● **Assignment**:
Give the listing back in full, exactly as written, with the pictures removed.
------ Exercise data ------
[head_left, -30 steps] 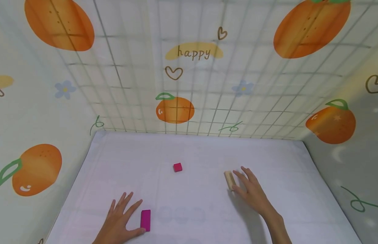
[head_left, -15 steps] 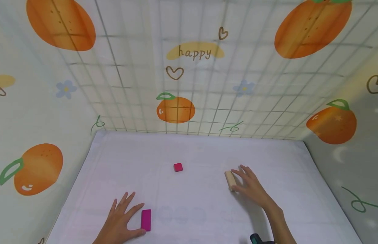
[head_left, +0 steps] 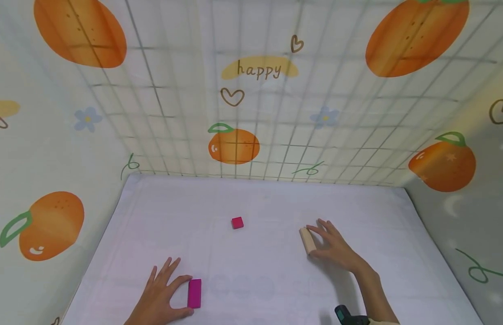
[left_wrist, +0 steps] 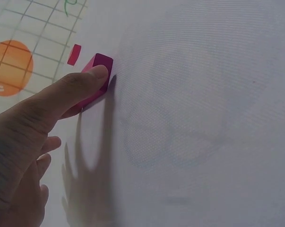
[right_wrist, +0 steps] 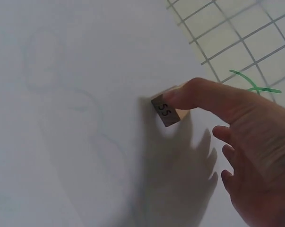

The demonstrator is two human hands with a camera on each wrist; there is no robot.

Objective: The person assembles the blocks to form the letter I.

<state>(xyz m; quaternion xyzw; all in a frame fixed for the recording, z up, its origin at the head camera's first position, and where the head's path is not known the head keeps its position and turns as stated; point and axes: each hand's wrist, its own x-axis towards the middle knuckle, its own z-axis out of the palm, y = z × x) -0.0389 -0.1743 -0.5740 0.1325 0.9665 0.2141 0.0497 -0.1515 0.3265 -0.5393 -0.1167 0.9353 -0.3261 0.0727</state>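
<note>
Across from me, a person's left hand (head_left: 157, 294), spare fingers fanned, pinches a magenta block (head_left: 194, 293) end to end on the white table (head_left: 255, 266) while the right hand (head_left: 334, 248), thumb and forefinger arched, grips a wooden block (head_left: 307, 241).

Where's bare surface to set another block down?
Middle of the white surface, between the magenta block and wooden block, nearer than the red block. Also between the red block and back wall, and right of the right forearm. Crowded: where the left hand pinches magenta, right hand wood.
</note>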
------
● **Problem solution**:
[head_left, -30 steps] 
[head_left, -15 steps] 
[head_left, +0 steps] 
[left_wrist, +0 steps] 
[right_wrist, +0 steps] 

The demonstrator is two human hands with a camera on each wrist; there is no robot.

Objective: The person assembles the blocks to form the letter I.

<state>(xyz m; quaternion xyzw; all in a frame fixed for the recording, z up, its origin at the head camera's first position, and where the head's path is not known the head keeps its position and turns as stated; point and axes: each hand's wrist, its own x-axis towards the middle knuckle, its own z-axis out of the palm, y = z × x) -0.0389 -0.1743 -0.5740 0.1325 0.9665 0.2141 0.0497 -0.1515 0.3265 -0.5393 -0.1167 0.9353 -0.3261 0.0727</state>
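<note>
Across from me, a person's left hand (head_left: 157, 294), spare fingers fanned, pinches a magenta block (head_left: 194, 293) end to end on the white table (head_left: 255, 266) while the right hand (head_left: 334, 248), thumb and forefinger arched, grips a wooden block (head_left: 307, 241).

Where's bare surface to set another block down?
Middle of the white surface, between the magenta block and wooden block, nearer than the red block. Also between the red block and back wall, and right of the right forearm. Crowded: where the left hand pinches magenta, right hand wood.
</note>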

The exercise is done, with nothing more to add.